External components, such as cloud load balancers, can access the service on the PublishedPort of any node in the cluster whether or not the node is currently running the task for the service. All nodes in the swarm route ingress connections to a running task instance.
Swarm mode has an internal DNS component that automatically assigns each service in the swarm a DNS entry. The swarm manager uses internal load balancing to distribute requests among services within the cluster based upon the DNS name of the service.
Feature
- Cluster management integrated with Docker Engine: You don't need additional orchestration software to create or manage a swarm.
- Decentralized design: Instead of handling differentiation between node roles at deployment time, the Docker Engine handles any specialization at runtime. You can deploy both kinds of nodes, managers and workers, using the Docker Engine. This means you can build an entire swarm from a single disk image.
- Declarative service model: Docker Engine uses a declarative approach to let you define the desired state of the various services in your application stack.
- Scaling: For each service, you can declare the number of tasks you want to run. When you scale up or down, the swarm manager automatically adapts by adding or removing tasks to maintain the desired state.

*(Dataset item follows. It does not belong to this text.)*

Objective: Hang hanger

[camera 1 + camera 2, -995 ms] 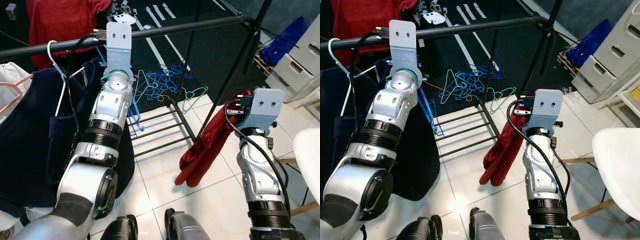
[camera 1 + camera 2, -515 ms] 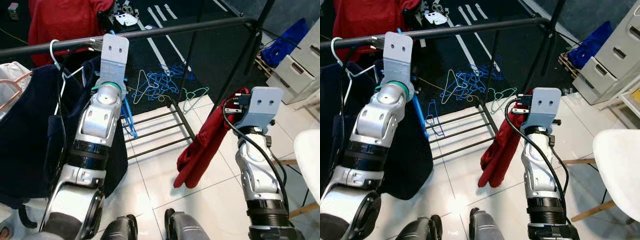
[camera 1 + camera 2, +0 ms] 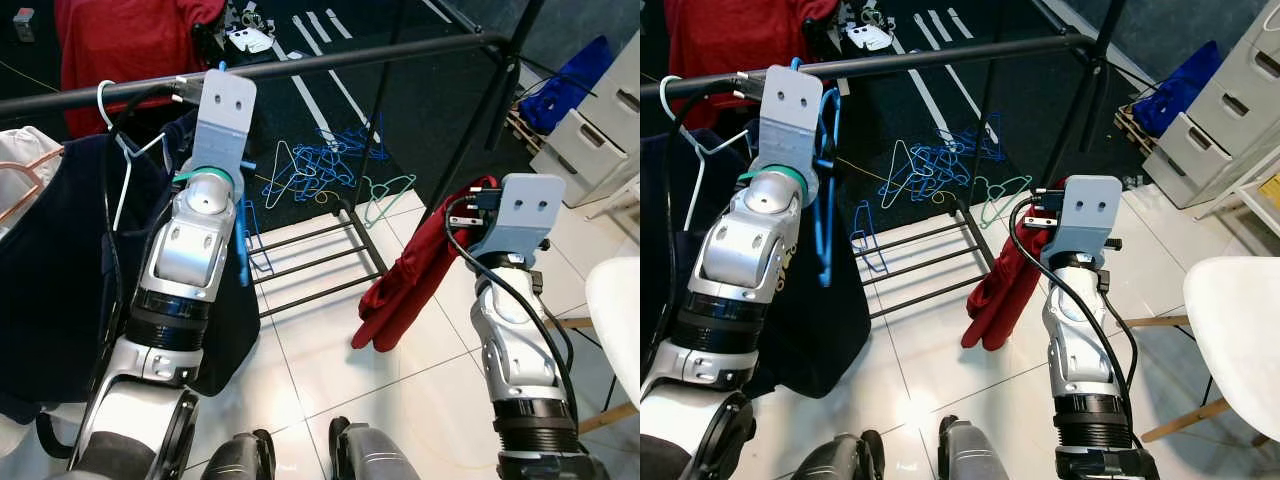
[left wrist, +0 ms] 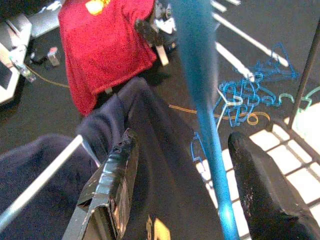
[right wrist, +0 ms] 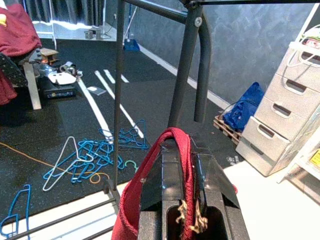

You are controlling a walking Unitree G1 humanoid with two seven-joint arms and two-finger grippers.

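A laundry corner: clothes rail [image 3: 350, 60], floor hangers [image 3: 320, 165] (mostly blue), drawers [image 3: 600, 120].

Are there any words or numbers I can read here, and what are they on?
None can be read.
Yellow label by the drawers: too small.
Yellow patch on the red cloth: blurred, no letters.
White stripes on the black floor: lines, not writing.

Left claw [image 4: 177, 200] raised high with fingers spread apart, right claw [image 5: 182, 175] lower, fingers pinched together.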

- Desired state reconciliation: if you set up a service to run 10 replicas of a container, and a worker machine hosting two of those replicas crashes, the manager creates two new replicas to replace the replicas that crashed. The swarm manager assigns the new replicas to workers that are running and available.
- Multi-host networking: You can specify an overlay network for your services. The swarm manager automatically assigns addresses to the containers on the overlay network when it initializes or updates the application.
- Service discovery: You can query every container running in the swarm through a DNS server embedded in the swarm.
- Load balancing: Internally, the swarm lets you specify how to distribute service containers between nodes.
- Secure by default: Each node in the swarm enforces TLS mutual authentication and encryption to secure communications between itself and all other nodes.
- Rolling updates: At rollout time you can apply service updates to nodes incrementally. The swarm manager lets you control the delay between service deployment to different sets of nodes. If anything goes wrong, you can roll back to a previous version of the service.